| Work instruction |
Scan the entries for lines with the word "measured" and copy those lines.

| Saved data entries |
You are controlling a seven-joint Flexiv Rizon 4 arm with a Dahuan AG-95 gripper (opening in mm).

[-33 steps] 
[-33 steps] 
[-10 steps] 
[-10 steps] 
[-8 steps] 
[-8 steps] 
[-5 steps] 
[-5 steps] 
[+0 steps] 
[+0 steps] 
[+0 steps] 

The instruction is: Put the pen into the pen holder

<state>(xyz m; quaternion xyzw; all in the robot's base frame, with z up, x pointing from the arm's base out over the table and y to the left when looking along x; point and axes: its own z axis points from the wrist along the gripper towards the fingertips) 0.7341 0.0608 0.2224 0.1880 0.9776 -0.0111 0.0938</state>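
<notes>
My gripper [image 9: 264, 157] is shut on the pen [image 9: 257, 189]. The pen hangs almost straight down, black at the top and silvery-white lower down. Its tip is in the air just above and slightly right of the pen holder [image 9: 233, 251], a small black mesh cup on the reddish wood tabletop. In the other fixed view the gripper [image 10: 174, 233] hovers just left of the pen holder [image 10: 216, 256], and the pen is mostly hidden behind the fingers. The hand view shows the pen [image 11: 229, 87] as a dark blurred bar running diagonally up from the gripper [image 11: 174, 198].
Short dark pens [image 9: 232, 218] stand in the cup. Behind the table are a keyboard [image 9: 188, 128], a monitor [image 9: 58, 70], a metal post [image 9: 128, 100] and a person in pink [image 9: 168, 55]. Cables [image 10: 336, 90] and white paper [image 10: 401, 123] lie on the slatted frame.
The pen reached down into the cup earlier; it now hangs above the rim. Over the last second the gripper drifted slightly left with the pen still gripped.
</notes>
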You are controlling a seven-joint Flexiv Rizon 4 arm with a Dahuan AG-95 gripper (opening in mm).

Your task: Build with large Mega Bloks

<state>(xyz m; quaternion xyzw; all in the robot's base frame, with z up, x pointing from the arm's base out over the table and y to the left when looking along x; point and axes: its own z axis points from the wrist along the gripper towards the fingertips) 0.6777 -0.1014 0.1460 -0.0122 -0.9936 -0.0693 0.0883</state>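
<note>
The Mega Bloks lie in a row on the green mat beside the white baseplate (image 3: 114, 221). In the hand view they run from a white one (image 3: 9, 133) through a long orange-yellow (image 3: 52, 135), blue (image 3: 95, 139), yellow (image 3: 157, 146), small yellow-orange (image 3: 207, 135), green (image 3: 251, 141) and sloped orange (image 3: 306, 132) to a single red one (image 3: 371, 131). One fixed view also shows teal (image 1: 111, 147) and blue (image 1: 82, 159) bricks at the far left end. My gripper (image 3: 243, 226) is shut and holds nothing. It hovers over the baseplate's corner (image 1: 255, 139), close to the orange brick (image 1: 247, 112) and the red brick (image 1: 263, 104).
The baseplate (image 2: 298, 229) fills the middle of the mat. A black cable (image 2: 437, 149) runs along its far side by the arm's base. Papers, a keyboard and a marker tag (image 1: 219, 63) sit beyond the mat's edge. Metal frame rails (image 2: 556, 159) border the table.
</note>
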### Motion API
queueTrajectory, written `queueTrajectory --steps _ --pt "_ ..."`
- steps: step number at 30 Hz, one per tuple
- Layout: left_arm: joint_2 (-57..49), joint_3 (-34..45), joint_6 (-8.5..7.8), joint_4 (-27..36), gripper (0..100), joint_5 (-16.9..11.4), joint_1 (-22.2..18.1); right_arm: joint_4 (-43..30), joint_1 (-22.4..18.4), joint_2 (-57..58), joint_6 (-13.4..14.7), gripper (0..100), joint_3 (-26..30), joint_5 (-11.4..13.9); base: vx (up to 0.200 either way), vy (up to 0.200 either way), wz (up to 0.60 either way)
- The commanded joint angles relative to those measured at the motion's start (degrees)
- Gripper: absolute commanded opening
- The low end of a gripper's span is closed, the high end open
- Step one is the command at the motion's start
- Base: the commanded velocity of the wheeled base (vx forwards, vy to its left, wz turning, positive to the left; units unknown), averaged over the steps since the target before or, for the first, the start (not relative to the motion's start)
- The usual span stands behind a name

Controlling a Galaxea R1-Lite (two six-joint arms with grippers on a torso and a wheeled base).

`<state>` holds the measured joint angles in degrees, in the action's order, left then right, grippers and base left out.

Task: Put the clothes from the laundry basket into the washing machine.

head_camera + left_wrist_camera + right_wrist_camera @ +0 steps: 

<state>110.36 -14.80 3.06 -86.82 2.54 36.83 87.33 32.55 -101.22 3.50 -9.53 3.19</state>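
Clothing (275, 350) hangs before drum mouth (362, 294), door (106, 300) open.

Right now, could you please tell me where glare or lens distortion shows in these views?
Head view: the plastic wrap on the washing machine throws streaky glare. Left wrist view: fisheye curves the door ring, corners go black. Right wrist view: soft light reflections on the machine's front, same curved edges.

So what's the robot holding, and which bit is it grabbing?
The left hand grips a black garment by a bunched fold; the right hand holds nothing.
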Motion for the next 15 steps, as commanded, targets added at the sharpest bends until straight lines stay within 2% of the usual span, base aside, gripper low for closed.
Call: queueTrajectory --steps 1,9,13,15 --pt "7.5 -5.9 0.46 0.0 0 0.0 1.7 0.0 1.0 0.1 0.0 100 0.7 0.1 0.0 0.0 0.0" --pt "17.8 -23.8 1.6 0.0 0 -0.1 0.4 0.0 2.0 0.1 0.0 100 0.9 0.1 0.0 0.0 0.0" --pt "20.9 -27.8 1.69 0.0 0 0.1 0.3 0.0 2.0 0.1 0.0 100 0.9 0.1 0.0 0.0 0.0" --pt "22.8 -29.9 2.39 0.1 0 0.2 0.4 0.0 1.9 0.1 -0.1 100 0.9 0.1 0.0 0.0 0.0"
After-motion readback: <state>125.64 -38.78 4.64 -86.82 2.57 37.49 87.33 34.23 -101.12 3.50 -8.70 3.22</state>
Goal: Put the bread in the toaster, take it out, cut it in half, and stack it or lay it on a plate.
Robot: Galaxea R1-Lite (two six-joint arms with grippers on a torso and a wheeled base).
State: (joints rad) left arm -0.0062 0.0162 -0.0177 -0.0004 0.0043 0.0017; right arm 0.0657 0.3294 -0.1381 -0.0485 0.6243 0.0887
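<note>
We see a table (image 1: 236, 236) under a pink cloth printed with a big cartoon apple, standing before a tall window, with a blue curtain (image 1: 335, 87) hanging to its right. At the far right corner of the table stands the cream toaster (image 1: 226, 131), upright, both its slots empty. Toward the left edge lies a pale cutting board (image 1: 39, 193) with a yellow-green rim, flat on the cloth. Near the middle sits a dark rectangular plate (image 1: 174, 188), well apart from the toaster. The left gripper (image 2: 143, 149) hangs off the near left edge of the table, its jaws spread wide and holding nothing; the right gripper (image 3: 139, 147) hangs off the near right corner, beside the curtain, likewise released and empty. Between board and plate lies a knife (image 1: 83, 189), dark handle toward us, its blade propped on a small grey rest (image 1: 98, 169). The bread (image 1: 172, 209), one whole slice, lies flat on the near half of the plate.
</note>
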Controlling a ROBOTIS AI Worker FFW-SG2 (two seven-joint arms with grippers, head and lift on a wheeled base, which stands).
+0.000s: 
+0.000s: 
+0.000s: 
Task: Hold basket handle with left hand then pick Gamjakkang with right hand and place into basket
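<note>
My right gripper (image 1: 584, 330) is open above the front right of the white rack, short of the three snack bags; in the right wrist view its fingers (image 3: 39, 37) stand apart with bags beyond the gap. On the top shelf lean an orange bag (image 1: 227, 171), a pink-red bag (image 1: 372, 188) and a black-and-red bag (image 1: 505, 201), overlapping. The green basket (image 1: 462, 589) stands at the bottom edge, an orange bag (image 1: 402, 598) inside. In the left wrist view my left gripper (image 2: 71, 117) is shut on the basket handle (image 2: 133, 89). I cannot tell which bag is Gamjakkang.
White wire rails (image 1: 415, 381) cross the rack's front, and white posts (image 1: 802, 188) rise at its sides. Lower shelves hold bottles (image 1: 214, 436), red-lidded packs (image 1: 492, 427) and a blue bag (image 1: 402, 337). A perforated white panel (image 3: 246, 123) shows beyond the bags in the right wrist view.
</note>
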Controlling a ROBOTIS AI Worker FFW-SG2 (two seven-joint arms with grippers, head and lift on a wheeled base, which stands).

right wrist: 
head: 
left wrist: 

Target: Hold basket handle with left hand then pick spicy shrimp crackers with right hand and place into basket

| Task answer |
- The commanded joint angles relative to those measured at the motion's start (degrees)
`<state>` holds the measured joint angles in degrees, in the action's order, left then right, grippers and base left out.

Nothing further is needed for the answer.